Problem details: In your reply, repeat the full listing exactly and leave each picture out.

START Data below

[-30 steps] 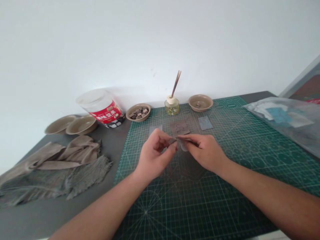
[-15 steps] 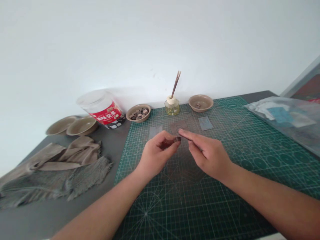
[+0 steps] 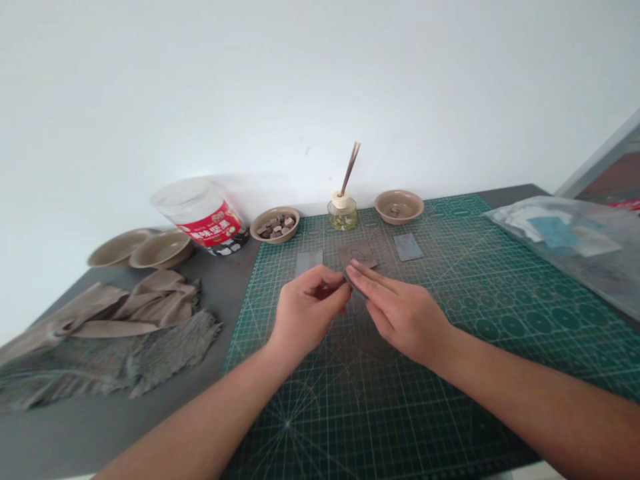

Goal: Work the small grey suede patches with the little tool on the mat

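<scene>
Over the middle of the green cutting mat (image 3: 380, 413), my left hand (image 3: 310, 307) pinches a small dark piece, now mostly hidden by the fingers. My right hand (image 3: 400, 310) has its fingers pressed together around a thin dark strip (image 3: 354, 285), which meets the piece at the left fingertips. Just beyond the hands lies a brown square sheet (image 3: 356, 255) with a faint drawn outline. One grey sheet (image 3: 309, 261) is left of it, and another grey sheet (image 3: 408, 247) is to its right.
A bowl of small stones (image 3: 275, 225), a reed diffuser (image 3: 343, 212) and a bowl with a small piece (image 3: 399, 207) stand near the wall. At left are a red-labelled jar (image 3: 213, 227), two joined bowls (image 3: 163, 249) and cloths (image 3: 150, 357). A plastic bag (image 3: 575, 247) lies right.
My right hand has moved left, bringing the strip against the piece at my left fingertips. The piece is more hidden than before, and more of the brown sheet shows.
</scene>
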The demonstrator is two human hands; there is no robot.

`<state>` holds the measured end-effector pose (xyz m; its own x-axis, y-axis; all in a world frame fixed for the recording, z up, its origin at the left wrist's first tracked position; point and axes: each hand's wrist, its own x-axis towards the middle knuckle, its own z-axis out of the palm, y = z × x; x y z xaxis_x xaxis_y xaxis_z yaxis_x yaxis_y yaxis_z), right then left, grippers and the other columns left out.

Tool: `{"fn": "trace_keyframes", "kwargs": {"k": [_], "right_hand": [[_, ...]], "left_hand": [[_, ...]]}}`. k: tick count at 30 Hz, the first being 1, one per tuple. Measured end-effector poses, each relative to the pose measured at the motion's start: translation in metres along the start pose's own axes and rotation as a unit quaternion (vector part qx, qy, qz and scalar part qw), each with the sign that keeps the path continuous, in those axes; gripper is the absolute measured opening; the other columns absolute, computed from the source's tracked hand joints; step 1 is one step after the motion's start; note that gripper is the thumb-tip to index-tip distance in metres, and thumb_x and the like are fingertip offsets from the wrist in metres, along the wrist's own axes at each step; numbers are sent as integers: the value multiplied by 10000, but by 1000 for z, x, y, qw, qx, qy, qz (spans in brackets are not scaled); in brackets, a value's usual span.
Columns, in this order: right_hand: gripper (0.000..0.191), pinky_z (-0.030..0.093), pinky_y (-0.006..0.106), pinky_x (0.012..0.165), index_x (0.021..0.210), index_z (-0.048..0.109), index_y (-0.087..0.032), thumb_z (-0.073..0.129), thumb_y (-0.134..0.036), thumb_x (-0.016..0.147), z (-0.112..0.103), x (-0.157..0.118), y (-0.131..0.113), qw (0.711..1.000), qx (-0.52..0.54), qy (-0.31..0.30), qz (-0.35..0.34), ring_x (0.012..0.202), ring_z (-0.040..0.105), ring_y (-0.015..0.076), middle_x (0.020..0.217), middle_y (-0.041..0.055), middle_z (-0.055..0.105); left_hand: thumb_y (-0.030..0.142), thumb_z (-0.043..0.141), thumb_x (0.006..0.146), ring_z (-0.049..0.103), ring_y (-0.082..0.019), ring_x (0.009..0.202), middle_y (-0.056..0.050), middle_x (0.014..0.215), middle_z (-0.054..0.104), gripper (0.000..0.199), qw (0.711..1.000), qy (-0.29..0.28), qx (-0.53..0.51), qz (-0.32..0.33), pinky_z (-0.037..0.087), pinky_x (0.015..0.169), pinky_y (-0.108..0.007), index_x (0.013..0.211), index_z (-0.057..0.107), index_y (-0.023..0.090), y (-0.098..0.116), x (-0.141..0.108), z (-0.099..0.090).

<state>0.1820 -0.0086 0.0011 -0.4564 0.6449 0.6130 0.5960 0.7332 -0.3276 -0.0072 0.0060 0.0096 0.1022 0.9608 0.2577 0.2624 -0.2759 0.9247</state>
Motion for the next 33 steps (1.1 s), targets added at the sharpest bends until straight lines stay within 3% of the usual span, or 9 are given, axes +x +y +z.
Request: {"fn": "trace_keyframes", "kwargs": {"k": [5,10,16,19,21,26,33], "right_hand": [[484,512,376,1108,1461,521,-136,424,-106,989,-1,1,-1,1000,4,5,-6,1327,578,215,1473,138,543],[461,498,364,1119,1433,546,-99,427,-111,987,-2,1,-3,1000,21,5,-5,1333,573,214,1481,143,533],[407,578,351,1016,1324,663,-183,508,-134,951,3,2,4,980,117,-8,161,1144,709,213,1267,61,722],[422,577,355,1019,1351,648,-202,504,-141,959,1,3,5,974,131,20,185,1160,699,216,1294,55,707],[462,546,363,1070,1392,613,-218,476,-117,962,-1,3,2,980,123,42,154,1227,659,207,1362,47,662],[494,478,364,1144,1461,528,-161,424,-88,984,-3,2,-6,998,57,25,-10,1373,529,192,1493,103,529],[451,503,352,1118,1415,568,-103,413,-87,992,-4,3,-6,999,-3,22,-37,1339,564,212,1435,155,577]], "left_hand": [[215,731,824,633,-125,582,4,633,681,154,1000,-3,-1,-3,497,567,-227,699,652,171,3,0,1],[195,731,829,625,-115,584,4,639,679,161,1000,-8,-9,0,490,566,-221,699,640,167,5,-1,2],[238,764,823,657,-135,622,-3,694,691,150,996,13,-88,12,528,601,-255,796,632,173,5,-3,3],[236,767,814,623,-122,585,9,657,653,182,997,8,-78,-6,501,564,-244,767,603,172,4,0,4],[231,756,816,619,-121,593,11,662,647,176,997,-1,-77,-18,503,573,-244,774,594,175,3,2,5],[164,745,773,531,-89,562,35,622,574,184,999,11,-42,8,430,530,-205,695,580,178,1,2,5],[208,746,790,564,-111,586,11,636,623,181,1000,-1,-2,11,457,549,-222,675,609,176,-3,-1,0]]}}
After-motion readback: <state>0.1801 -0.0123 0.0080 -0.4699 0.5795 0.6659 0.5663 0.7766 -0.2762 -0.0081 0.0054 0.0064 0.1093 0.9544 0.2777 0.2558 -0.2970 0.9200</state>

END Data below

Solution for this exercise:
[-30 steps] 
[-15 steps] 
[+0 steps] 

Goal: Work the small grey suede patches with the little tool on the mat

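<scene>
Over the middle of the green cutting mat (image 3: 380, 413), my left hand (image 3: 310, 307) pinches a small dark piece, now mostly hidden by the fingers. My right hand (image 3: 400, 310) has its fingers pressed together around a thin dark strip (image 3: 354, 285), which meets the piece at the left fingertips. Just beyond the hands lies a brown square sheet (image 3: 356, 255) with a faint drawn outline. One grey sheet (image 3: 309, 261) is left of it, and another grey sheet (image 3: 408, 247) is to its right.
A bowl of small stones (image 3: 275, 225), a reed diffuser (image 3: 343, 212) and a bowl with a small piece (image 3: 399, 207) stand near the wall. At left are a red-labelled jar (image 3: 213, 227), two joined bowls (image 3: 163, 249) and cloths (image 3: 150, 357). A plastic bag (image 3: 575, 247) lies right.
My right hand has moved left, bringing the strip against the piece at my left fingertips. The piece is more hidden than before, and more of the brown sheet shows.
</scene>
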The demonstrator is two human hands; there is no robot.

`<state>` holds the measured end-effector pose (xyz m; its own x-axis, y-axis; all in a world frame fixed for the recording, z up, its origin at the left wrist's first tracked position; point and axes: each hand's wrist, its own x-axis towards the middle knuckle, its own z-axis out of the palm, y = z × x; x y z xaxis_x xaxis_y xaxis_z yaxis_x yaxis_y yaxis_z), right then left, grippers and the other columns left out.

Tool: `{"fn": "trace_keyframes", "kwargs": {"k": [_], "right_hand": [[_, ...]], "left_hand": [[_, ...]]}}`. k: tick count at 30 Hz, the first being 1, one per tuple. Measured end-effector poses, each relative to the pose measured at the motion's start: translation in metres along the start pose's own axes and rotation as a unit quaternion (vector part qx, qy, qz and scalar part qw), each with the sign that keeps the path continuous, in those axes; gripper is the absolute measured opening; the other columns absolute, computed from the source's tracked hand joints; step 1 is one step after the motion's start; note that gripper is the thumb-tip to index-tip distance in metres, and thumb_x and the like are fingertip offsets from the wrist in metres, along the wrist's own axes at each step; numbers are sent as integers: the value multiplied by 10000, but by 1000 for z, x, y, qw, qx, qy, qz (spans in brackets are not scaled); in brackets, a value's usual span.
Columns, in this order: right_hand: gripper (0.000..0.191), pinky_z (-0.030..0.093), pinky_y (-0.006..0.106), pinky_x (0.012..0.165), index_x (0.021..0.210), index_z (-0.048..0.109), index_y (-0.087..0.032), thumb_z (-0.073..0.129), thumb_y (-0.134..0.036), thumb_x (-0.016..0.147), z (-0.112..0.103), x (-0.157..0.118), y (-0.131..0.113), qw (0.711..1.000), qx (-0.52..0.54), qy (-0.31..0.30), qz (-0.35..0.34), ring_x (0.012..0.202), ring_z (-0.040..0.105), ring_y (-0.015..0.076), middle_x (0.020..0.217), middle_y (-0.041..0.055), middle_z (-0.055..0.105); left_hand: thumb_y (-0.030..0.142), thumb_z (-0.043..0.141), thumb_x (0.006..0.146), ring_z (-0.049..0.103), ring_y (-0.082..0.019), ring_x (0.009..0.202), middle_y (-0.056..0.050), middle_x (0.014..0.215), middle_z (-0.054..0.104), gripper (0.000..0.199), qw (0.711..1.000), qy (-0.29..0.28), qx (-0.53..0.51), qz (-0.32..0.33), pinky_z (-0.037..0.087), pinky_x (0.015..0.169), pinky_y (-0.108..0.007), index_x (0.013..0.211), index_z (-0.057..0.107), index_y (-0.023..0.090), y (-0.098..0.116), x (-0.141..0.108), z (-0.099..0.090).

<state>0.1820 -0.0086 0.0011 -0.4564 0.6449 0.6130 0.5960 0.7332 -0.3276 -0.0072 0.0060 0.0096 0.1022 0.9608 0.2577 0.2624 -0.2759 0.9247</state>
Motion for the next 33 steps (1.1 s), targets added at the sharpest bends until straight lines stay within 3% of the usual span, or 9 are given, axes +x +y +z.
Request: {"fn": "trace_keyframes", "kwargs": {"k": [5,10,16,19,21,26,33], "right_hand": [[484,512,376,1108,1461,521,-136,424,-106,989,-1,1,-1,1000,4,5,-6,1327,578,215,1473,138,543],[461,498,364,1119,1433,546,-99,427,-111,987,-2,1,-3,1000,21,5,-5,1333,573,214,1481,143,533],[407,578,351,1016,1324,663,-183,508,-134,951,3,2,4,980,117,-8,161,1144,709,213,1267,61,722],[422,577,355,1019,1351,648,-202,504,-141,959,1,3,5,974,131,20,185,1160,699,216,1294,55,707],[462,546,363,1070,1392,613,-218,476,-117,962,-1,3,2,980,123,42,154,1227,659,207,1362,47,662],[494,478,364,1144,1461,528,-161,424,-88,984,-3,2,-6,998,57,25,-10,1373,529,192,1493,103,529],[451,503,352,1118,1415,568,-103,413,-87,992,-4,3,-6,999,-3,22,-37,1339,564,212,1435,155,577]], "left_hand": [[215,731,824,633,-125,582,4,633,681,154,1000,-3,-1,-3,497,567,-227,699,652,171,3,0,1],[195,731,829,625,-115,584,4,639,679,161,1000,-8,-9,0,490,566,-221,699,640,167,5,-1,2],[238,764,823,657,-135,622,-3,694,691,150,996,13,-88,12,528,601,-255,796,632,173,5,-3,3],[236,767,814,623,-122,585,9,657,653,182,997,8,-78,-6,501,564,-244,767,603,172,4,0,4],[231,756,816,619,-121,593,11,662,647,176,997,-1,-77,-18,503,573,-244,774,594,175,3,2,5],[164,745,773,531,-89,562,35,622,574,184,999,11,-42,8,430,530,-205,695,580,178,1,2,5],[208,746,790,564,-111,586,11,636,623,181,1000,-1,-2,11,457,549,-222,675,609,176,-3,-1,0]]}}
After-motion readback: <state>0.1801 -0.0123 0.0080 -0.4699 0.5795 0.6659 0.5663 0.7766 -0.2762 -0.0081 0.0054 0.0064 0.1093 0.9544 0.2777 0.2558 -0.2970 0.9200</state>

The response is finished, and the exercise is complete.